The call to a consecrated life manifested itself with increasing clarity throughout his youth and, because, in those years, all religious presence had been suppressed in Spain, in 1874 he traveled to Bayonne (France) and wore the habit in the Capuchin convent where the Spanish brothers had taken refuge when forced to leave their homeland and, the following year, he made his religious profession. Three years later, he was part of the first group of Capuchins to return to Spain to restore the Order there. In 1879, he was ordained a priest and began to develop his ministry with enthusiasm and creativity, in the style and in the most typical areas of Capuchin life: preaching, confessions, apostolate with the youth and lay people of the Third Order and in places of suffering as the prisons and hospitals. This put him in contact with many people and, in a sense, led him towards the project that God had for him as Founder.

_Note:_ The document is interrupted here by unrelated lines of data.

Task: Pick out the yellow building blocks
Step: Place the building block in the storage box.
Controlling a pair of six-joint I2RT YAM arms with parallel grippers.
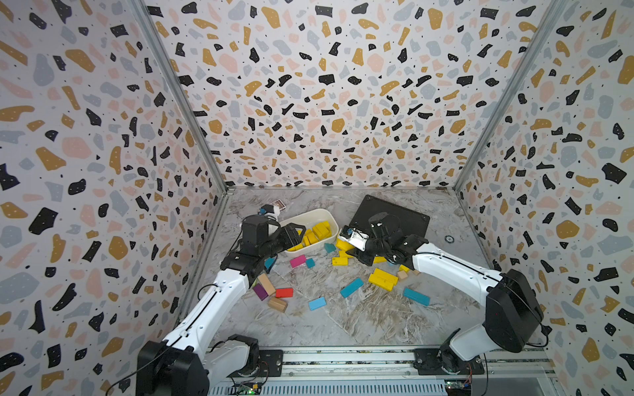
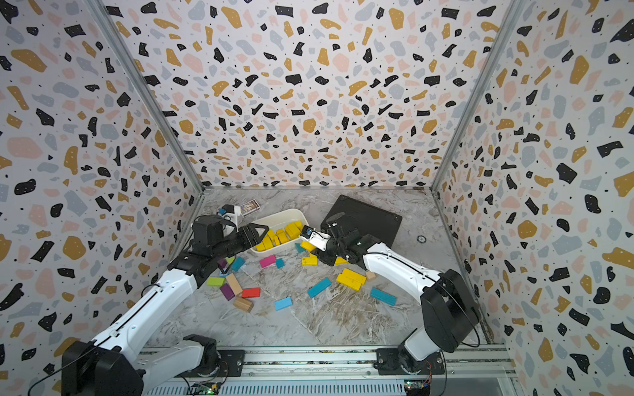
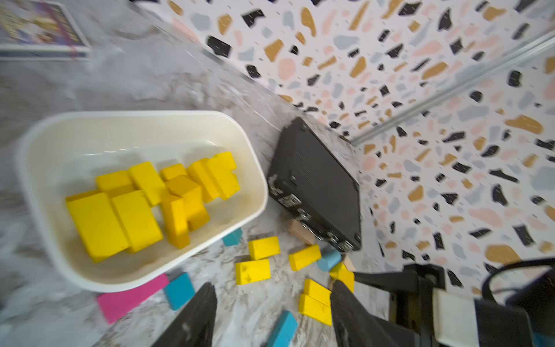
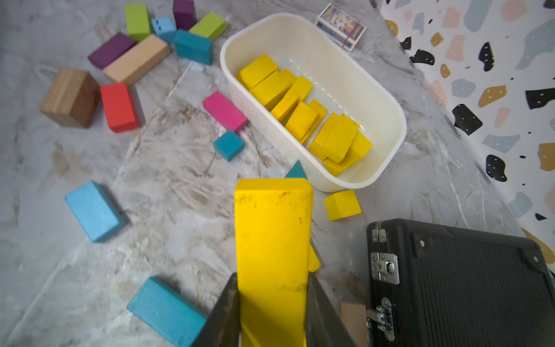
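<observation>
Entry: yellow building blocks [image 4: 300, 114]. We count a heap in the white tub [image 4: 390, 144], more loose on the tabletop [image 1: 360, 319] near the black case [image 4: 465, 285]; exact tally unclear through blur. We find the right gripper [image 4: 271, 282] clamped on one long yellow bar [image 4: 271, 228] beside the tub; the left gripper [image 3: 274, 287] parted, empty, nearby.

The left arm [image 1: 219, 301] rises from its base at the near edge and leans inward, wrist bent forward, and the left pincer [image 3: 274, 290] has its two dark fingers spread well apart with nothing between them. The right arm [image 1: 453, 271] stretches low from the opposite side toward the middle. The right pincer [image 4: 271, 303] is clamped on a yellow bar [image 4: 271, 234] that juts out past its fingertips.
</observation>
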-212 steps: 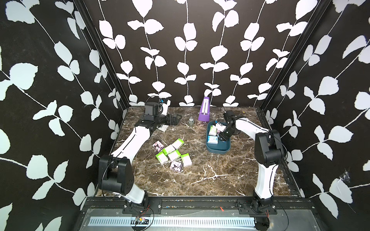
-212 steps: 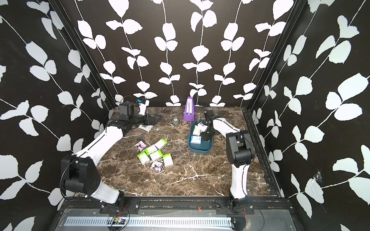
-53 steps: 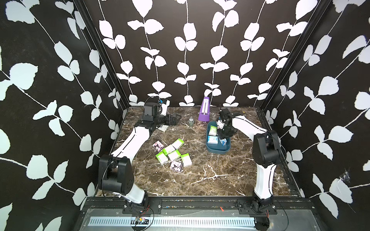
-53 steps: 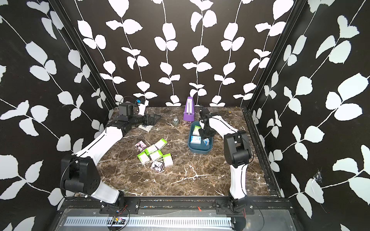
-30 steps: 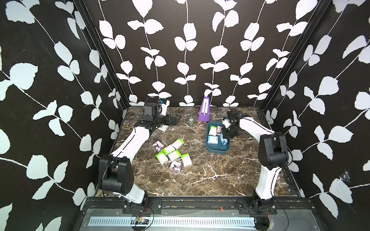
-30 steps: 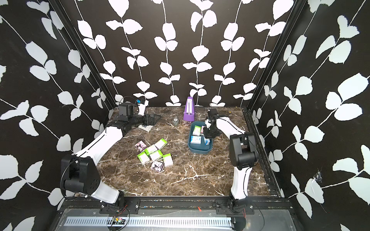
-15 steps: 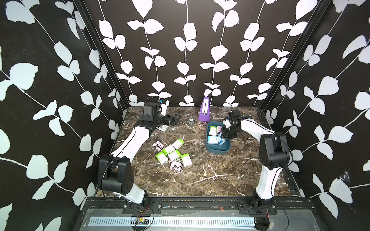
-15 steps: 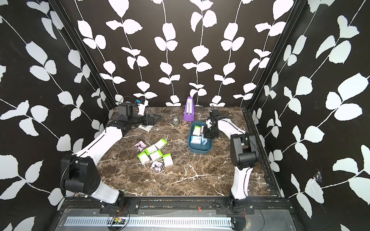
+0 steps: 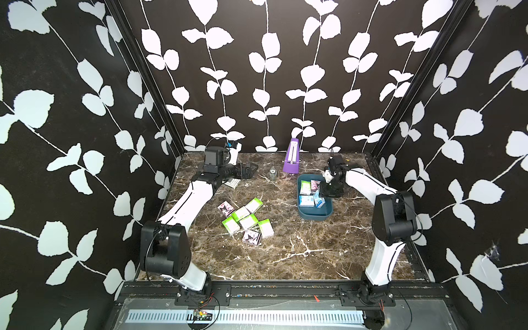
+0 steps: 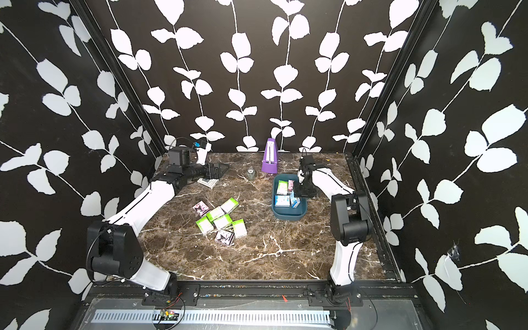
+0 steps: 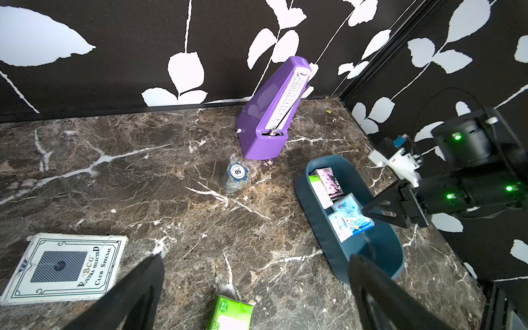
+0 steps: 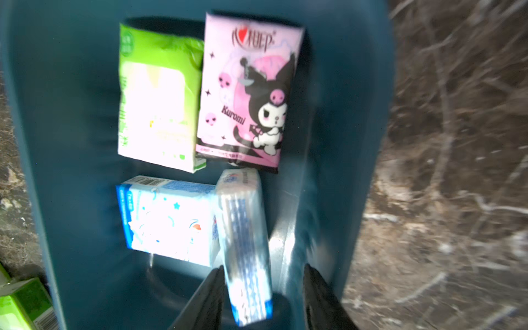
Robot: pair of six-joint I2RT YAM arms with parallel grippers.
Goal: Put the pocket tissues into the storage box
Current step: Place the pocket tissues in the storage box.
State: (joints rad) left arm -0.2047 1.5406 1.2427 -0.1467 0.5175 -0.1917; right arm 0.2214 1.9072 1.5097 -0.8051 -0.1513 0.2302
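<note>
Nearest me, seven loose pocket tissues (image 9: 245, 220), lime-green-and-white and pink cartoon packets, lie clustered mid brown marble table (image 9: 285, 257). Beyond, on my right side, the dark teal plastic storage box (image 9: 314, 217) holds four packets. One blue-white packet (image 12: 245, 243) stands on edge between the right gripper (image 12: 263, 267) jaws, which are apart, with a gap on one side. Far back, left gripper (image 11: 255, 257) is spread wide, empty, near flat white card box (image 11: 65, 265) and purple pyramid metronome (image 9: 292, 157).

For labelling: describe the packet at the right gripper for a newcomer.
Near the purple metronome sits the teal storage box. Of four packets inside, it is the blue-white packet at the right gripper, alone tipped on edge against a flat blue packet.
</note>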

The encounter with people desiring a life of “greater perfection” inspired the founding of a Congregation of religious and in the cell of his convent in Massamagrell, he began to write the Constitutions reflecting in it the Franciscan-Capuchin spirituality that he himself lived with enthusiasm. Very soon, God put some women on his way who wanted to live the Constitutions and, having completed the required canonical procedures, on May 11, 1885, in the Sanctuary of Our Lady of Montiel (Valencia – Spain), the Congregation of the Capuchin Tertiary Sisters of the Holy Family was born. Its Founder was 30 years old, but he was a man of God, capable of guiding and accompanying the path of the nascent congregation with humble wisdom, strength of spirit, trust in Providence, and vision of the future.
In 1889, projecting his special sensitivity to the youth at risk or already “deviated from the path of good”, Father Luis founded the Congregation of the Capuchin Tertiary Religious of Our Lady of Sorrows, whose apostolic service, unlike that of the Sisters that was open to various fields, was directed in a more specific way to the education and re-education of children and young people with behavior problems.
In 1907, Father Luis Amigó was appointed bishop and since then, until his death, he accompanied the path of the Spanish Dioceses of Solsona (Lérida) and Segorbe (Castellón), standing out for his interest and initiatives in favor of the family and the more vulnerable social classes, workers and peasants, and for his zeal in promoting and putting into practice the social doctrine of the Church and forming in Christian faith and morals.
He died in Godella (Valencia – Spain) on September 30, 1934 and his remains rest in the chapel of our Mother House in Massamagrell (Valencia – Spain).
The theologians who analyzed all the documentation related to his Beatification Process, underlined “the perfect rectitude of his life and his permanent progress in virtues and in union with God, ascending the arduous path of holiness, combining his natural gifts and divine grace. They valued the admirable way in which he combined his being a Capuchin, founder, and bishop, affirming that “his message constitutes a reverberating call for the time we are living, not only for the clergy and religious, but for all the people of God.”
On June 13, 1992, he was declared “Venerable.” For his beatification a miracle attributable to his intercession is needed.